Алексей Орлов, отошедший было к окну, молнией обернулся назад.
– Сла-а-вно!! – воскликнул он во все горло и треснул в ладоши. – Сла-а-вно!! Приезжий фейхтмейстер! Первый ему блин русский, да комом.
– Фридриховский Котцау? – выговорил Григорий Орлов тихо и видимо смущаясь.
– Да верно ли это, сударь мой? – допрашивали Шепелева Ласунский и Федор Орлов. – Верно ли вы помните фамилию?..
Шепелев поручился за достоверность…
Веселые лица постепенно нахмурились, и все, озабоченные, окружили двух братьев, виновников истории.
Григорий Орлов слегка изменился в лице.
– Это очень дурно! – выговорил Ласунский. – Я даже не понимаю, как принц до сих пор ничего с вами не сделал.
– Я и сообразить сразу не могу, что будет теперь! – воскликнул Пассек. – Он только что приехал, представился государю и уж получил от него чин русского майора.
– Он прямо приехал от Фридриха! – заметил кто-то.
– Государь за него не только тебя, Григорий Григорьевич, велит судить, а и всем вам, да и нам с вами, несдобровать… – сказал старший Рославлев.
– Скорее решайте!

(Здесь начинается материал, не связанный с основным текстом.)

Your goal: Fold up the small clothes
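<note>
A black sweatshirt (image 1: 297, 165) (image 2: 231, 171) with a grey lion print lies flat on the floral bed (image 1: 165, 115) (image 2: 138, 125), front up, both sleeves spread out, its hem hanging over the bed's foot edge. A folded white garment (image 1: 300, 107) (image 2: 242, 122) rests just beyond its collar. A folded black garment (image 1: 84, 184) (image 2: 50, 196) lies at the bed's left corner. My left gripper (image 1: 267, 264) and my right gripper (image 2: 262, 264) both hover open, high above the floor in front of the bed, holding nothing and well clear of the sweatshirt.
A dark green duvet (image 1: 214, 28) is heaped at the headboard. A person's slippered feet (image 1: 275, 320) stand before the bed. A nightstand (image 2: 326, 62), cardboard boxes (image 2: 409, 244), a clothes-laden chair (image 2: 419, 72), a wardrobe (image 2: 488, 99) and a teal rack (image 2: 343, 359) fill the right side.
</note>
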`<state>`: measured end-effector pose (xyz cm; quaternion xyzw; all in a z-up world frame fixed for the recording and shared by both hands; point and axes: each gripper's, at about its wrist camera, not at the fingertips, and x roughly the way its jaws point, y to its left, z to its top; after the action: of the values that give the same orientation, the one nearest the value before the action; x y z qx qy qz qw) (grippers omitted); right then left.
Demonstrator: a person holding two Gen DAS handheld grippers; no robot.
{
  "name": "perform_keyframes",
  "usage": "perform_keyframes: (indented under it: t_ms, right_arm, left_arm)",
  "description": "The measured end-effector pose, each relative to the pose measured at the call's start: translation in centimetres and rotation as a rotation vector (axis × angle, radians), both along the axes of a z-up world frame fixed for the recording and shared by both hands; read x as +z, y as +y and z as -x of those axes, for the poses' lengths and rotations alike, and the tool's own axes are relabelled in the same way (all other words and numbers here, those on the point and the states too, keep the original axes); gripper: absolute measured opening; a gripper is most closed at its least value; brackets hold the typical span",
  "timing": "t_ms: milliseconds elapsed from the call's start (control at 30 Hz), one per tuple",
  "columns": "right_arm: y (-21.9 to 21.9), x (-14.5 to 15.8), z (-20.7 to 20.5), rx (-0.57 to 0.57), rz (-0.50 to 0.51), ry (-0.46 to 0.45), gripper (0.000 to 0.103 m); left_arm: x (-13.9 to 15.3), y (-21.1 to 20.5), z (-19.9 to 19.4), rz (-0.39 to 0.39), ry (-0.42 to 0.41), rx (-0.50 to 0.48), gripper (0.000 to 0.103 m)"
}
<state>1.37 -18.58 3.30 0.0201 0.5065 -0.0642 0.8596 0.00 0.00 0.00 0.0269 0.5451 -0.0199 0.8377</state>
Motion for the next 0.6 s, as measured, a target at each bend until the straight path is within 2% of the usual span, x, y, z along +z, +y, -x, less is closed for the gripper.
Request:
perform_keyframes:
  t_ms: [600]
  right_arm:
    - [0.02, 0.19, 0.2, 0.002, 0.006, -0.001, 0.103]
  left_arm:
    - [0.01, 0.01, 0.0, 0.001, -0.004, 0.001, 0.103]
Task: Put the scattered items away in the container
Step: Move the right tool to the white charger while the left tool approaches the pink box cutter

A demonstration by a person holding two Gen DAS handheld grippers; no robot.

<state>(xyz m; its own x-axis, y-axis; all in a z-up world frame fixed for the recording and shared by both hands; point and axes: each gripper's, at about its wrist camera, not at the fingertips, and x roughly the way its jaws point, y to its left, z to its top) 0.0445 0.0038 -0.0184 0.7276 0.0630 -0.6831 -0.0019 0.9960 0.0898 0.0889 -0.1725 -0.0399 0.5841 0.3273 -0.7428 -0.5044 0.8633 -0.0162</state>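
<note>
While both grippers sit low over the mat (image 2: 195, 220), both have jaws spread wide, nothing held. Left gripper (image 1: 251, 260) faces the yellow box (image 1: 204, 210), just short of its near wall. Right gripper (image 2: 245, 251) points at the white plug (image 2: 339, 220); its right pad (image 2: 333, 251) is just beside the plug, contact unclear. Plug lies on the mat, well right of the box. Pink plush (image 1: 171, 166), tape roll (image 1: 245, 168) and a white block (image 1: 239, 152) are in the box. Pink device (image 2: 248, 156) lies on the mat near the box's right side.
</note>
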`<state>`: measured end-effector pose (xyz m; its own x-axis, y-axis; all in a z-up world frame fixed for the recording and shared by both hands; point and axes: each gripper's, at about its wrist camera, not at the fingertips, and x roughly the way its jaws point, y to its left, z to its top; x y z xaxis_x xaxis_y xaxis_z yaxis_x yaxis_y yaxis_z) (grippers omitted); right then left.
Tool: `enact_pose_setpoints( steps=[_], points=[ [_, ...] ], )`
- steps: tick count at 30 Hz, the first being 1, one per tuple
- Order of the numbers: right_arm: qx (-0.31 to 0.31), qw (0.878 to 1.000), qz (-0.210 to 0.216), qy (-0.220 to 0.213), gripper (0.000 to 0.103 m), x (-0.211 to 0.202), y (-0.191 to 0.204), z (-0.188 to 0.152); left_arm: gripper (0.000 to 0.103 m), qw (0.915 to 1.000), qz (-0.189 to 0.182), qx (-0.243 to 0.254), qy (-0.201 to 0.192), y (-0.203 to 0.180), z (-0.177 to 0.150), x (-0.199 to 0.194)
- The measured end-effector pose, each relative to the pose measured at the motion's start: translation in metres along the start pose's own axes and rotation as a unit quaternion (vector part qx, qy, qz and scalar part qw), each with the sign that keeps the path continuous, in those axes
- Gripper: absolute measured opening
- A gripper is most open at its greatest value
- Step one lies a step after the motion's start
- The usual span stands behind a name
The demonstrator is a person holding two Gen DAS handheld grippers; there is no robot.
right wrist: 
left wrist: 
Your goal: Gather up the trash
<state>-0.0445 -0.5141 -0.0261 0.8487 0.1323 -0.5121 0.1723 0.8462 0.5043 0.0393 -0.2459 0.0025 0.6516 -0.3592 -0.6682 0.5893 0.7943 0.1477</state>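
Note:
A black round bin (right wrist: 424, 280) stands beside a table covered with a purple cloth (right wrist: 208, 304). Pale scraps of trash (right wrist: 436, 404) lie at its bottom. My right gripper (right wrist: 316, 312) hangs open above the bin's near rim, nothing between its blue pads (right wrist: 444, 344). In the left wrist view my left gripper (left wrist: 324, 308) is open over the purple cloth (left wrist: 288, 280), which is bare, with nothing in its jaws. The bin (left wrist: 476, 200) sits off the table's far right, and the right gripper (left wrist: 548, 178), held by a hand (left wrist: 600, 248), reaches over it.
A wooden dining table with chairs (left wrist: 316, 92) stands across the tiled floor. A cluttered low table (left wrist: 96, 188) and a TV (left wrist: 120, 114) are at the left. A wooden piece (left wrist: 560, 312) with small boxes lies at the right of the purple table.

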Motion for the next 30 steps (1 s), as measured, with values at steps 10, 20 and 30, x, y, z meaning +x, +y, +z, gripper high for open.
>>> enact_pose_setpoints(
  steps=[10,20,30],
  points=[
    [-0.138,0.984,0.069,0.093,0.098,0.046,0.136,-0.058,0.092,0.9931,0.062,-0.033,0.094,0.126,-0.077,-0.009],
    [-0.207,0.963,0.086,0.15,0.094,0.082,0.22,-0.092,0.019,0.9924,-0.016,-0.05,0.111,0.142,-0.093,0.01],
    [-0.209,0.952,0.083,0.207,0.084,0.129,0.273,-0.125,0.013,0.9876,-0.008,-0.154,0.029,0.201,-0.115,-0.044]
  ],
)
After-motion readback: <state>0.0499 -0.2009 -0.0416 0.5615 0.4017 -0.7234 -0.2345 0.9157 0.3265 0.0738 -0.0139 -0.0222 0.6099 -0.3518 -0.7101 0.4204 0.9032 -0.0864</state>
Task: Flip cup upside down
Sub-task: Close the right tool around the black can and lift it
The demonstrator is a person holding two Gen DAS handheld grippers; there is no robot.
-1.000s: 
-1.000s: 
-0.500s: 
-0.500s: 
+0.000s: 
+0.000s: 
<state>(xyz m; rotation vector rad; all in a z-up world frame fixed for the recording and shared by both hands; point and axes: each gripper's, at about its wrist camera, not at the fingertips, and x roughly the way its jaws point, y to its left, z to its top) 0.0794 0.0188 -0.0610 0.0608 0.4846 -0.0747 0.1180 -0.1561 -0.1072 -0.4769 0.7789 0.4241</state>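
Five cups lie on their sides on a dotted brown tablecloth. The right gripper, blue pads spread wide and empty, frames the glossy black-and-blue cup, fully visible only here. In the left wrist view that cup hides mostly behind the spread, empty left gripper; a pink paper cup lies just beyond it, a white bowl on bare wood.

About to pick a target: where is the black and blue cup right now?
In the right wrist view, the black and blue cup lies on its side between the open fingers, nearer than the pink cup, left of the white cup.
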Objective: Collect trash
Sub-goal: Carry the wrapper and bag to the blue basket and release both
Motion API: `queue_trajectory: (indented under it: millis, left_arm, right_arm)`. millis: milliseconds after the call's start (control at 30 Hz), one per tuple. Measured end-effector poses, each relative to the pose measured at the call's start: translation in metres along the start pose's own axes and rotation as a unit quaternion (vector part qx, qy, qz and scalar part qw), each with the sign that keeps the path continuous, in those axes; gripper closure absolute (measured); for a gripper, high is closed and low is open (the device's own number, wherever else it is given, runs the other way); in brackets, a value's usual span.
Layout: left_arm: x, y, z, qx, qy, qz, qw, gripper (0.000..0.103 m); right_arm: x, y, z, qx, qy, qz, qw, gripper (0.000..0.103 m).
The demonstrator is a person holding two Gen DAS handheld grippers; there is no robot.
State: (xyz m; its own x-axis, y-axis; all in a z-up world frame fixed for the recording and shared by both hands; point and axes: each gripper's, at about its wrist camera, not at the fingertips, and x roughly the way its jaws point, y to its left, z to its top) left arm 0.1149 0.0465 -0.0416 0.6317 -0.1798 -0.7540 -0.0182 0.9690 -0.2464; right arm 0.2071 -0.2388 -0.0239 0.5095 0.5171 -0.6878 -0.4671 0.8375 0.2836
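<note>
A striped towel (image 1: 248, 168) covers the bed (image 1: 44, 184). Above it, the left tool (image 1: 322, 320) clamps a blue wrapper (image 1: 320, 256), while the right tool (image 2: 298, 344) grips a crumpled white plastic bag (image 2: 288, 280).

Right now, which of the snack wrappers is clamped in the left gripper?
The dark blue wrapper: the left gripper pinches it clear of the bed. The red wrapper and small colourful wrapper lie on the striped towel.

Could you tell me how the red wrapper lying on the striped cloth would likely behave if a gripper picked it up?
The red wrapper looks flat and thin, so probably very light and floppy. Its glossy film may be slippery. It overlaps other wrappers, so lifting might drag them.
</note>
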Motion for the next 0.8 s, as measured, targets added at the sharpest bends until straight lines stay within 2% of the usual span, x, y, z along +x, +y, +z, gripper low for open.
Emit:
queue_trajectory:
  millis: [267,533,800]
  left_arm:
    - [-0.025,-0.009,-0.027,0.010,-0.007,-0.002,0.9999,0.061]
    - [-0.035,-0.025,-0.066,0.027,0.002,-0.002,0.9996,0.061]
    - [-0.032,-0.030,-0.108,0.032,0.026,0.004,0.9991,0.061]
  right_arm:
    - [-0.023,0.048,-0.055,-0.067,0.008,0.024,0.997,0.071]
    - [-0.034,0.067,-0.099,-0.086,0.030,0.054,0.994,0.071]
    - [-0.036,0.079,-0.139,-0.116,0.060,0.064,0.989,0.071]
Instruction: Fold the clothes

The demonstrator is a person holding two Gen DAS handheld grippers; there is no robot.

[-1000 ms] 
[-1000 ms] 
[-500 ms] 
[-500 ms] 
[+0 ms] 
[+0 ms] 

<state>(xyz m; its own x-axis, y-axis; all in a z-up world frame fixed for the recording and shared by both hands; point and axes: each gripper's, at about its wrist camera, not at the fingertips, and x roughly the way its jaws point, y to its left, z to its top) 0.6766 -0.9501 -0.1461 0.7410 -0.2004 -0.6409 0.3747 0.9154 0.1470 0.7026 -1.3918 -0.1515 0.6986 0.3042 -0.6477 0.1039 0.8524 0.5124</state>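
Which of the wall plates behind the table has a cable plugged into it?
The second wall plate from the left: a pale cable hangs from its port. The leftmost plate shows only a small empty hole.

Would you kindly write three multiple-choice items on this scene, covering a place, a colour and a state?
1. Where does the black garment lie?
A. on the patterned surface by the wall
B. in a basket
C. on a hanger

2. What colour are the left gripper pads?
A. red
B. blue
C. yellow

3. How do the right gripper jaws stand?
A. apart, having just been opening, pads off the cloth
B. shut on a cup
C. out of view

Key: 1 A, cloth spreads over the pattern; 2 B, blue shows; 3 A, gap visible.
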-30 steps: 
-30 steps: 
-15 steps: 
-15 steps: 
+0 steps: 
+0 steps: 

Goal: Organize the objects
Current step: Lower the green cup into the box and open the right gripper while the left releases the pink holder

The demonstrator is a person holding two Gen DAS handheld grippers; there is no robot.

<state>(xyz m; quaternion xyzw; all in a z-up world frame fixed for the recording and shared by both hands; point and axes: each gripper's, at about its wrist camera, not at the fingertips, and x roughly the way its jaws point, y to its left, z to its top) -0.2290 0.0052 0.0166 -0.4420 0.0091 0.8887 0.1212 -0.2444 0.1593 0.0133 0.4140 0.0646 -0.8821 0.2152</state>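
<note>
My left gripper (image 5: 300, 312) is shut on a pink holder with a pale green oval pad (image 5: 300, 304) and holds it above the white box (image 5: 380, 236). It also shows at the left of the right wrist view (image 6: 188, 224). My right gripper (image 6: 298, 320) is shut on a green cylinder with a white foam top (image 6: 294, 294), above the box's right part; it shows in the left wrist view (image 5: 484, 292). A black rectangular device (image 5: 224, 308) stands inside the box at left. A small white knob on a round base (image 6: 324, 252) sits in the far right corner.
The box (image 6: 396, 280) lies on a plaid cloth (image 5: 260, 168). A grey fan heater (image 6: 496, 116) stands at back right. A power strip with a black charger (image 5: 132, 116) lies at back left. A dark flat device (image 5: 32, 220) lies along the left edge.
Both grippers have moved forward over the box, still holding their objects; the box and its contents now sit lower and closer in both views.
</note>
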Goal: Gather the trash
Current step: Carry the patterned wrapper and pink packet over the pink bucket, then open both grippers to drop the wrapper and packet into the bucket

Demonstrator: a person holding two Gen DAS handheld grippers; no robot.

Что делать? Скорее! – заговорило несколько человек.
– Ты куда? – воскликнул Пассек, увидя Алексея Орлова в шляпе.
– Я? К Трубецкому и к Скабронскому.
– Зачем?
– Я беру на себя одного! Буду Никиту Юрьевича, а не захочет, то графа Скабронского просить тотчас ехать со мной замолвить словечко гетману, а тот пусть отправится к принцу и, пожалуй, к самому государю. Нечего мешкать. А вы свое делайте…
– Погоди!.. Надо…
– Нечего годить! – крикнул Алексей Орлов уже в дверях. – Держите совет и делайте свое. А покуда вы тут будете мыслями разводить, я побываю и у Трубецкого, и у гетмана, и прежде всего у Скабронского! А вы-то, чем болтать-то, ехали бы тоже сейчас к княгине Катерине Романовне, – прибавил он, обращаясь к Пассеку и Ласунскому.
– Обожди, Алеша, дай сговориться путем. Граф Скабронский труса отпразднует и только тебя по губам помажет, – сказал Федор Орлов.
– Помажет, так и я мазну тоже, знаю чем. Ну, будьте здоровы, гут морген! – махнул рукой Алексей Орлов и вышел.
Оставшиеся заспорили. Всякий предлагал свою немедленную меру. Явившийся в горницу Агафон предложил даже ехать мириться с Котцау, хоть деньгами его закупить, если можно.
Но Григорий Орлов только рукой отмахнулся от предложения старого дядьки.
Шепелев заметил, что он стесняет советующееся общество, что многие шепчутся, отходя в углы, к окнам. Наконец он увидел нечаянно, что сам Пассек сдвинул брови и мотнул на него головой Федору Орлову, когда тот громко посоветовал брату немедленно ехать просить заступничества у государыни.
Шепелев откланялся со всеми и вышел из квартиры.
Граф Скабронский был не древнего рода и птенец императора Петра Великого.
Он говорил всегда про себя, что он столбовой дворянин, не зная, однако, что это, собственно, значит. Имя его было Иван, отца его звали также Иваном, но никто из знакомых, а еще менее из холопей, издавна не смел называть его Иваном Иванычем. Холоп за такое преступление был бы наказан нещадно «езжалами», розгами, моченными в квасе, а то и «кошками». Знакомый или приятель за такую дерзость, неумышленную, получил бы строгую отповедь, а умышленную – был бы просто выгнан вон из дому.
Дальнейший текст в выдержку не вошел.